**Problem statement**. Pull every line holding the string "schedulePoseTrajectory" from the records below.

Saved data entries
= Beginning of Section =

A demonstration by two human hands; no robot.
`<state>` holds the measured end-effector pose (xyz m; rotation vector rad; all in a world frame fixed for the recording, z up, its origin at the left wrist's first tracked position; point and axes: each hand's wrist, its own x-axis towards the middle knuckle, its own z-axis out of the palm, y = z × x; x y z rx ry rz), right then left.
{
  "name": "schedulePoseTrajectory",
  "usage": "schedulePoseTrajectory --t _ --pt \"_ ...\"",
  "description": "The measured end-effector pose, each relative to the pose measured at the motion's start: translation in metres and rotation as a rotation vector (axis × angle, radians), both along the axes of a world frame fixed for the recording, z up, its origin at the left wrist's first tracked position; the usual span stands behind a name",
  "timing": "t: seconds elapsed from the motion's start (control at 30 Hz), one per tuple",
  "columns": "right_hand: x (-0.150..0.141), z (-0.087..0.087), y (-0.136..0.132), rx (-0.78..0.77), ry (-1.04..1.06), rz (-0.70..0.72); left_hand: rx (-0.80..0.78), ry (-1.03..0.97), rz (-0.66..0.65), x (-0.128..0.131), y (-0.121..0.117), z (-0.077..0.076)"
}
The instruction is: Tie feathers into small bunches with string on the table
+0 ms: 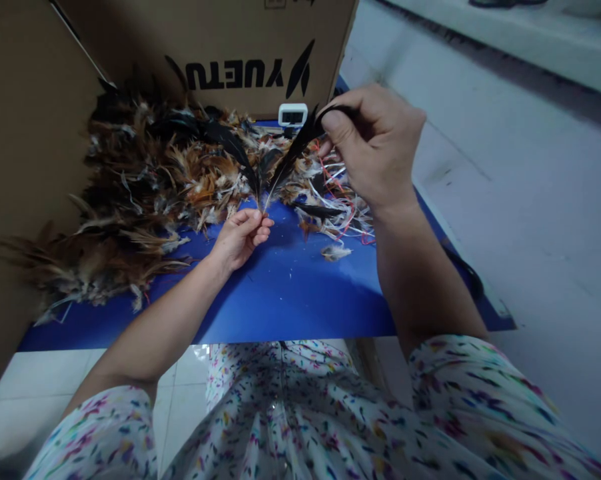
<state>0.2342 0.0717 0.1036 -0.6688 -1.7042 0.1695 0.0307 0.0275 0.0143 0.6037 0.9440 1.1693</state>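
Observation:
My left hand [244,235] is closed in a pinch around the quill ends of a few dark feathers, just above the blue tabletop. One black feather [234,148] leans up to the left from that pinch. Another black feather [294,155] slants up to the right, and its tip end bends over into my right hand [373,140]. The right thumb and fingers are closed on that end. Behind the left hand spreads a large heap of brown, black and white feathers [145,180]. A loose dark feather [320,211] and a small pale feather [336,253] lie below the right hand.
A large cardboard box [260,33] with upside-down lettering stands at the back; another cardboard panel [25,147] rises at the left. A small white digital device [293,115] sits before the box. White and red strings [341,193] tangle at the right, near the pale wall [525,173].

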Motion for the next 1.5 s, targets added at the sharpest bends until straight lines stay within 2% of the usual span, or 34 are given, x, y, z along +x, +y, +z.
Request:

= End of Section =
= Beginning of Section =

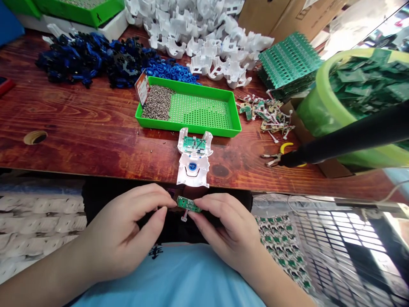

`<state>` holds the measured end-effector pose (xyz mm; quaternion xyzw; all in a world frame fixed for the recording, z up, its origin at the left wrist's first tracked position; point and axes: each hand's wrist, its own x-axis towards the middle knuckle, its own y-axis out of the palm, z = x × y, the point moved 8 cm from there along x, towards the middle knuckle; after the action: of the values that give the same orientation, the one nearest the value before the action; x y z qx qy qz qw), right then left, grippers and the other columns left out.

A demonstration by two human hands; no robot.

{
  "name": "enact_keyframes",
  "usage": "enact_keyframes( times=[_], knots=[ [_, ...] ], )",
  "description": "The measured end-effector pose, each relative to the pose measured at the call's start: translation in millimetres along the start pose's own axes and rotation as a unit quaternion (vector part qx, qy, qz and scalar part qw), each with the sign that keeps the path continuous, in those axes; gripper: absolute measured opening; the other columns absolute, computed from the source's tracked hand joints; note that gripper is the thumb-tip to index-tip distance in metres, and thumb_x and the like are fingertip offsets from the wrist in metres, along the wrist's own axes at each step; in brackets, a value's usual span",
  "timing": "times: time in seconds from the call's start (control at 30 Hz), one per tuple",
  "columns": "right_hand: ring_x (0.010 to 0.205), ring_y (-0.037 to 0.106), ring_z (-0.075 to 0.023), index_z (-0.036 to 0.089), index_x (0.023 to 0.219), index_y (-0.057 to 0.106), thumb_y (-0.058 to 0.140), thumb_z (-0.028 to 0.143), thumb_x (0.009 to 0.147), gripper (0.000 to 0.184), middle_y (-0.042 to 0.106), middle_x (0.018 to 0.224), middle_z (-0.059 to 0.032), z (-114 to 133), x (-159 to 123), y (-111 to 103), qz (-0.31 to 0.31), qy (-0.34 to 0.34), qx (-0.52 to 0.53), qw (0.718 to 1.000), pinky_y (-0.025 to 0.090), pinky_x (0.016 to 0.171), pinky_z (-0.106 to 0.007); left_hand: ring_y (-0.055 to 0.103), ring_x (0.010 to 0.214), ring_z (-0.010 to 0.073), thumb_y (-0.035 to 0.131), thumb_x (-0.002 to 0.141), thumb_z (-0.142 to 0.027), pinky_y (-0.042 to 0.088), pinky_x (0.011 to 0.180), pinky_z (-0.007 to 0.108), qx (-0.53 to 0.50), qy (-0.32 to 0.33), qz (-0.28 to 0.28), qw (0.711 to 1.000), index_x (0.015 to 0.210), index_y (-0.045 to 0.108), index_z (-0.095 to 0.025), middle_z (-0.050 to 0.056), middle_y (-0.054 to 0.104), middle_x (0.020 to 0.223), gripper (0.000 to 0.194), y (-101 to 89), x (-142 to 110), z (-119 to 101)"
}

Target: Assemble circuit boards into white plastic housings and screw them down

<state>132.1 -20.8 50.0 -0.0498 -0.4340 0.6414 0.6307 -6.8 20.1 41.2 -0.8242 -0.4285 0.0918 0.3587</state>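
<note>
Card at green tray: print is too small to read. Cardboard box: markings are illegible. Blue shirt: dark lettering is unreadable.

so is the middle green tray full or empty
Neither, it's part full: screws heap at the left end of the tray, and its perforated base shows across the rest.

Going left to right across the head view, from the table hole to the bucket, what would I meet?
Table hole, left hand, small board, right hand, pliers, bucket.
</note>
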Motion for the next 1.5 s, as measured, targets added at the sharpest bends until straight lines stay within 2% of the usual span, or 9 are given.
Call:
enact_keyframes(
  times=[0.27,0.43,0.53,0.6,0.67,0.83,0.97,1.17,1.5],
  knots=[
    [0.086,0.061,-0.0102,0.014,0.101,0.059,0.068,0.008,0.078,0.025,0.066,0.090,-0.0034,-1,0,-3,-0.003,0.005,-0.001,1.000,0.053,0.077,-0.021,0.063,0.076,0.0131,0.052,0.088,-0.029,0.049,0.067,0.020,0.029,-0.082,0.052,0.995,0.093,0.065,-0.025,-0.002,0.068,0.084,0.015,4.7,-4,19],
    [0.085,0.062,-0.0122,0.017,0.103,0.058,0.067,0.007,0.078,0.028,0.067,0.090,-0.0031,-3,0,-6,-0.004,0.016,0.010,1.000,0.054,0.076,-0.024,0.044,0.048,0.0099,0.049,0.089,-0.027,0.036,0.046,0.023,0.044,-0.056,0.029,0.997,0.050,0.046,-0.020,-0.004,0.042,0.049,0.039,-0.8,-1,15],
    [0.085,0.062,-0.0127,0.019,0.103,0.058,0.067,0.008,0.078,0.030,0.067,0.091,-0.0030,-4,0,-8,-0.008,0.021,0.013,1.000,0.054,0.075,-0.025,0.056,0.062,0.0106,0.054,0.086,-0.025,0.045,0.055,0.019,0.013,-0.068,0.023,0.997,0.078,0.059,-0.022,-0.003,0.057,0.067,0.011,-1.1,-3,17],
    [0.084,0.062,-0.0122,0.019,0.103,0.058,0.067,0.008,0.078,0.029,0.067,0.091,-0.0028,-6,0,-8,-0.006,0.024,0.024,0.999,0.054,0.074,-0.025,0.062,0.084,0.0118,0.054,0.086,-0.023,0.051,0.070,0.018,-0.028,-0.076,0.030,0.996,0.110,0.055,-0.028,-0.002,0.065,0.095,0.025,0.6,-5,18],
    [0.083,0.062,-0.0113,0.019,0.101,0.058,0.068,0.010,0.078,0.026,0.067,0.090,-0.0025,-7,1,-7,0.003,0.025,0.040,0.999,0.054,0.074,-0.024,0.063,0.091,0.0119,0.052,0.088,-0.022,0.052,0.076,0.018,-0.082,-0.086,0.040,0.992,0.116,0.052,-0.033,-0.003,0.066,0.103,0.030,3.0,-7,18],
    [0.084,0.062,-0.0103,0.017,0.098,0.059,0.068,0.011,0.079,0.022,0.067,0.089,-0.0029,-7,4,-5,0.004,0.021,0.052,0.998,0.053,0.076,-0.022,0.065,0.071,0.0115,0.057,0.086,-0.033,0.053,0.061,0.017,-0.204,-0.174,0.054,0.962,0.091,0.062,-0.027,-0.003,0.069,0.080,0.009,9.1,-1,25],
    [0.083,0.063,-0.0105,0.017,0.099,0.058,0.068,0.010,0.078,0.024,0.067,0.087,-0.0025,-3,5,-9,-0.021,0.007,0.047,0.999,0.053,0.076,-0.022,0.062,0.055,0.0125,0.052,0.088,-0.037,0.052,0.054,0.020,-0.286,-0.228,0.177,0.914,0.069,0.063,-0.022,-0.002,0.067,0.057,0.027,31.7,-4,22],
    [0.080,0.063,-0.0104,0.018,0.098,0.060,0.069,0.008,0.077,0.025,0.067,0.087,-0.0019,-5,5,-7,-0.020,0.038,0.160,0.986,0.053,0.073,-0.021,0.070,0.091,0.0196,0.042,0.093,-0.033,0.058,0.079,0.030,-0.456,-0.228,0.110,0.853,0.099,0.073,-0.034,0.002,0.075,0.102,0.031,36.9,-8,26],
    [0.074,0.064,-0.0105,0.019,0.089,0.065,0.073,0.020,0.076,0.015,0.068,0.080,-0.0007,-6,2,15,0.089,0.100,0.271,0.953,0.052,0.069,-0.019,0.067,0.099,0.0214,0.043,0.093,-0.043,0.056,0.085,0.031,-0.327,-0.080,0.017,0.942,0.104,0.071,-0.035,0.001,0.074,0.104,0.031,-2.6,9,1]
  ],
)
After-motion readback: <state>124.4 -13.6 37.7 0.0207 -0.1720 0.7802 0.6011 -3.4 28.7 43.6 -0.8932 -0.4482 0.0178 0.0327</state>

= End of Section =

**Output**.
  "name": "schedulePoseTrajectory",
  "usage": "schedulePoseTrajectory --t _ --pt \"_ ...\"",

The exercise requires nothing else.